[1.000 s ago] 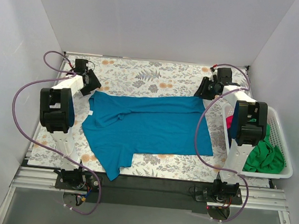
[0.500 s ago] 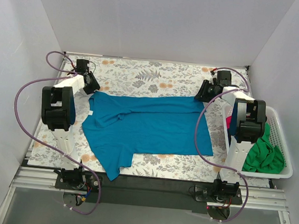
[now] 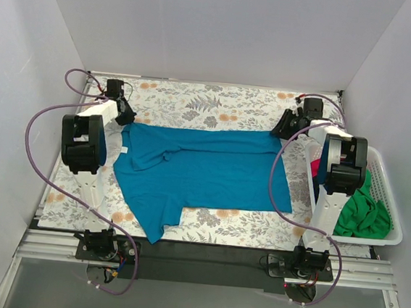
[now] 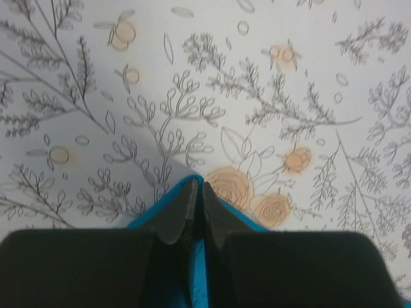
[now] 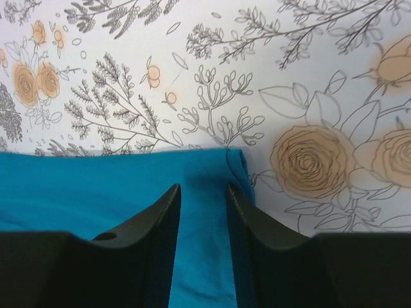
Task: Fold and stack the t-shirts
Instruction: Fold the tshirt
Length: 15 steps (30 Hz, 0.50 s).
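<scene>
**A:** What is at the left of the overhead view?

**B:** The left pincer (image 3: 126,113) is low on the flowered tabletop (image 3: 196,102), at the upper-left corner of the teal shirt (image 3: 204,172). In its wrist view the two dark fingers (image 4: 178,215) are pressed together. A peak of teal cloth shows on both sides of them and in the thin slit between, so it is pinching that corner.

**A:** And the shirt itself?

**B:** It lies spread across the middle of the tabletop, with its collar end to the left and its hem to the right. One sleeve hangs toward the lower centre-left of the frame, and folds run across the left half.

**A:** Further right?

**B:** The right pincer (image 3: 284,126) is at the shirt's upper-right corner. In its wrist view the fingers (image 5: 160,218) are apart, and flat teal cloth fills the gap between them. The corner's edge is just past the tips, so it is open and grips nothing.

**A:** And at the far right?

**B:** A white slatted basket (image 3: 391,188) sits beside the tabletop. A crumpled green shirt (image 3: 363,214) is in its lower part. A bit of a magenta shirt (image 3: 313,166) shows at its left side, mostly hidden by the right arm.
</scene>
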Tool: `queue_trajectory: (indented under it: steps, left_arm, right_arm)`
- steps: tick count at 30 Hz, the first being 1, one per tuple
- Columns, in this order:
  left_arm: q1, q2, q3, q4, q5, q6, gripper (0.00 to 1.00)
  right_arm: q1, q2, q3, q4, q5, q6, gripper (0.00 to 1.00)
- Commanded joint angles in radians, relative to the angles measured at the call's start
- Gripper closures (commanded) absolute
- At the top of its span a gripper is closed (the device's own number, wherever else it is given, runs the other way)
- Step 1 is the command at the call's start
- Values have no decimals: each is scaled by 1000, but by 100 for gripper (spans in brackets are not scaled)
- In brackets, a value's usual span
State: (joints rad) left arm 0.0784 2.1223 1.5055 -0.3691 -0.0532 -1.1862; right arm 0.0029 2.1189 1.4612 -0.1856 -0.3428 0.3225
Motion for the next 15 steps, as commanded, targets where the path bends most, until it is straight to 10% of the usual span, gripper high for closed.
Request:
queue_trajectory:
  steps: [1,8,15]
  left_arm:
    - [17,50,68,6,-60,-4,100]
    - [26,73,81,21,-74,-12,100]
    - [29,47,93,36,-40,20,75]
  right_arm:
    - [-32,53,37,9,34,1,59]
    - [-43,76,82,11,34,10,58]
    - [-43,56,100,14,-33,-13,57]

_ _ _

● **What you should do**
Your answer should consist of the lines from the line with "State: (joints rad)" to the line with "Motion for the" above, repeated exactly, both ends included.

● **Reply to the exercise**
State: (joints rad) left arm 0.0784 2.1223 1.5055 -0.3691 -0.0532 -1.1862; right arm 0.0029 2.1189 1.4612 -0.1856 -0.3428 0.3225
Motion for the next 15 steps, as commanded, targets where the path bends most, until it is straight to 10% of the usual span, gripper high for closed.

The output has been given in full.